— Exercise objective —
Everything in the records is to be written out exactly, except the pictures.

— Task data —
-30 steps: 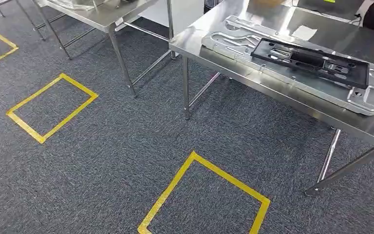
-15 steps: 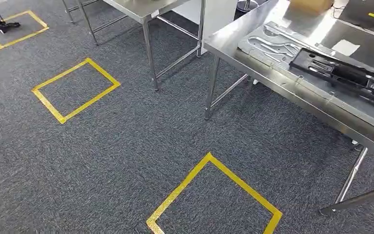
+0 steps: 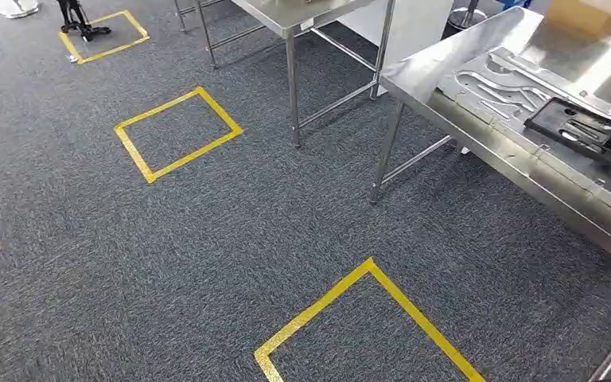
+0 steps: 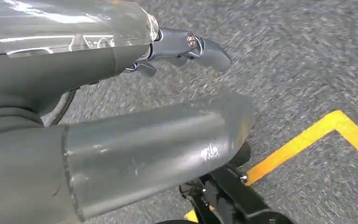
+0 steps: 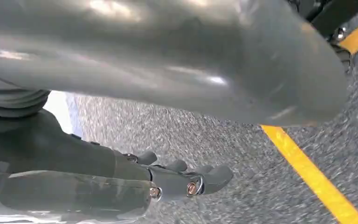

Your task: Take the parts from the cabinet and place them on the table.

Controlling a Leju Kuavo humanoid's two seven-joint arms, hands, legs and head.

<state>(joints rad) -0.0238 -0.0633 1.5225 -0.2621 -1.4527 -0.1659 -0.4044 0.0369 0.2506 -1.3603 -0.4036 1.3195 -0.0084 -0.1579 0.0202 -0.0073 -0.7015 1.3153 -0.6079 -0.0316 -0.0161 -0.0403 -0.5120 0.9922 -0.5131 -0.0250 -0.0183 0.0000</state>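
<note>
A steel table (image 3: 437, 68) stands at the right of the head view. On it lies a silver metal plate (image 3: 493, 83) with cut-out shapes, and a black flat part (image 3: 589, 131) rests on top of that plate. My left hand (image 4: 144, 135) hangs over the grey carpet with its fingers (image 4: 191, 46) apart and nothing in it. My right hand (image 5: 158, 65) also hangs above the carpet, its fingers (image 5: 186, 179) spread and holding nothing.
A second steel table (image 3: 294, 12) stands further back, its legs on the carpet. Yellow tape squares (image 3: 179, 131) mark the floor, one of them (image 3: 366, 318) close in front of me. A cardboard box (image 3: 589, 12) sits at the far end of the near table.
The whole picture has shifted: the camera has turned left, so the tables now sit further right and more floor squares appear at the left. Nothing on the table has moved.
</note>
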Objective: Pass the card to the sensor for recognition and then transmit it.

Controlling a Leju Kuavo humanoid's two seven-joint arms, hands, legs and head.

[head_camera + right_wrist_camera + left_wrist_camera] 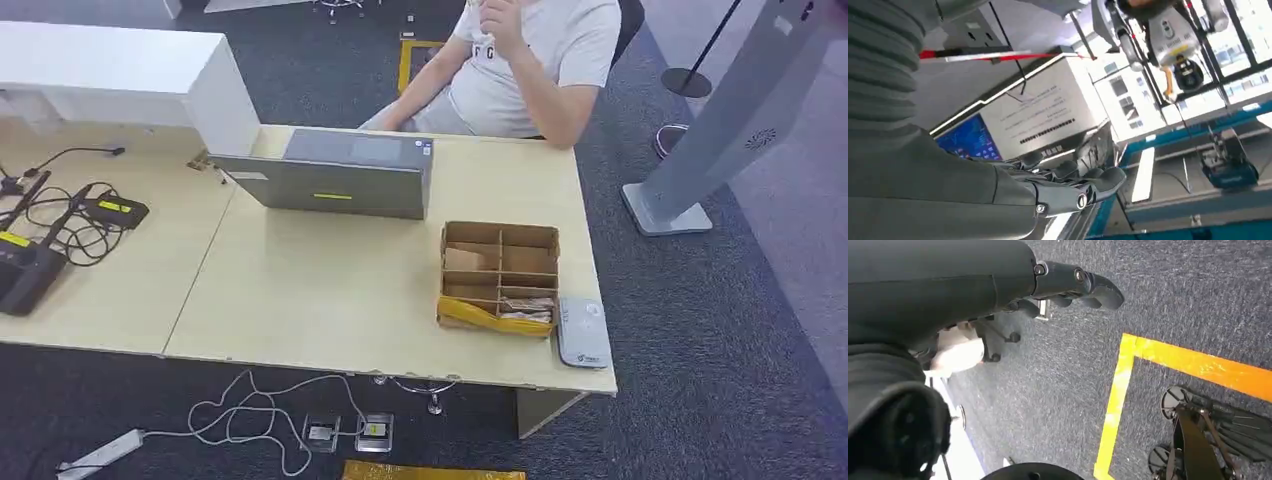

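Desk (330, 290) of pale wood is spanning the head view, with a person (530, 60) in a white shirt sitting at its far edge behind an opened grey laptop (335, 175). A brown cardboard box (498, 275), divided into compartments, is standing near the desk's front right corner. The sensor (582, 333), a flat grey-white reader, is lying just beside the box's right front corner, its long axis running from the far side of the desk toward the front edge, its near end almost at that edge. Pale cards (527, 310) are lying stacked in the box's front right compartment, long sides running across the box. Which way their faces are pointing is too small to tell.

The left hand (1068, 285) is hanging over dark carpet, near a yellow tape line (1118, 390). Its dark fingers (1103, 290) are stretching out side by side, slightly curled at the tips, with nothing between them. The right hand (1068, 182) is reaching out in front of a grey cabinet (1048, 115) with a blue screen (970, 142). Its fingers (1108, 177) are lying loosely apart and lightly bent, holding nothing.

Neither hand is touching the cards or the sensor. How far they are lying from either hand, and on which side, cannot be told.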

— Answer to this problem —
-30 steps: 
-15 steps: 
+0 steps: 
+0 steps: 
+0 steps: 

Your task: Take the parts from the cabinet and place them on the table.

Controlling a Leju Kuavo humanoid's two seven-joint arms, hands, legs and head.

<state>(joints rad) -0.0238 -0.0633 1.5225 -0.2621 -1.4527 -0.1659 -0.4044 0.0369 0.2506 -1.3603 -0.4036 1.3195 -0.0084 -0.1579 0.0202 -0.0073 -0.7015 1.3153 -0.6079 -0.0316 -0.0161 -0.0403 -0.5120 0.9922 -0.5131 -0.0250 -0.0183 0.0000</state>
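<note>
A steel table (image 3: 437, 68) stands at the right of the head view. On it lies a silver metal plate (image 3: 493, 83) with cut-out shapes, and a black flat part (image 3: 589, 131) rests on top of that plate. My left hand (image 4: 144, 135) hangs over the grey carpet with its fingers (image 4: 191, 46) apart and nothing in it. My right hand (image 5: 158, 65) also hangs above the carpet, its fingers (image 5: 186, 179) spread and holding nothing.
A second steel table (image 3: 294, 12) stands further back, its legs on the carpet. Yellow tape squares (image 3: 179, 131) mark the floor, one of them (image 3: 366, 318) close in front of me. A cardboard box (image 3: 589, 12) sits at the far end of the near table.
The whole picture has shifted: the camera has turned left, so the tables now sit further right and more floor squares appear at the left. Nothing on the table has moved.
</note>
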Objective: Pass the card to the sensor for recognition and then transmit it.

Controlling a Leju Kuavo humanoid's two seven-joint arms, hands, legs and head.

[head_camera + right_wrist_camera + left_wrist_camera] 

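Desk (330, 290) of pale wood is spanning the head view, with a person (530, 60) in a white shirt sitting at its far edge behind an opened grey laptop (335, 175). A brown cardboard box (498, 275), divided into compartments, is standing near the desk's front right corner. The sensor (582, 333), a flat grey-white reader, is lying just beside the box's right front corner, its long axis running from the far side of the desk toward the front edge, its near end almost at that edge. Pale cards (527, 310) are lying stacked in the box's front right compartment, long sides running across the box. Which way their faces are pointing is too small to tell.

The left hand (1068, 285) is hanging over dark carpet, near a yellow tape line (1118, 390). Its dark fingers (1103, 290) are stretching out side by side, slightly curled at the tips, with nothing between them. The right hand (1068, 182) is reaching out in front of a grey cabinet (1048, 115) with a blue screen (970, 142). Its fingers (1108, 177) are lying loosely apart and lightly bent, holding nothing.

Neither hand is touching the cards or the sensor. How far they are lying from either hand, and on which side, cannot be told.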

No further answer will be given.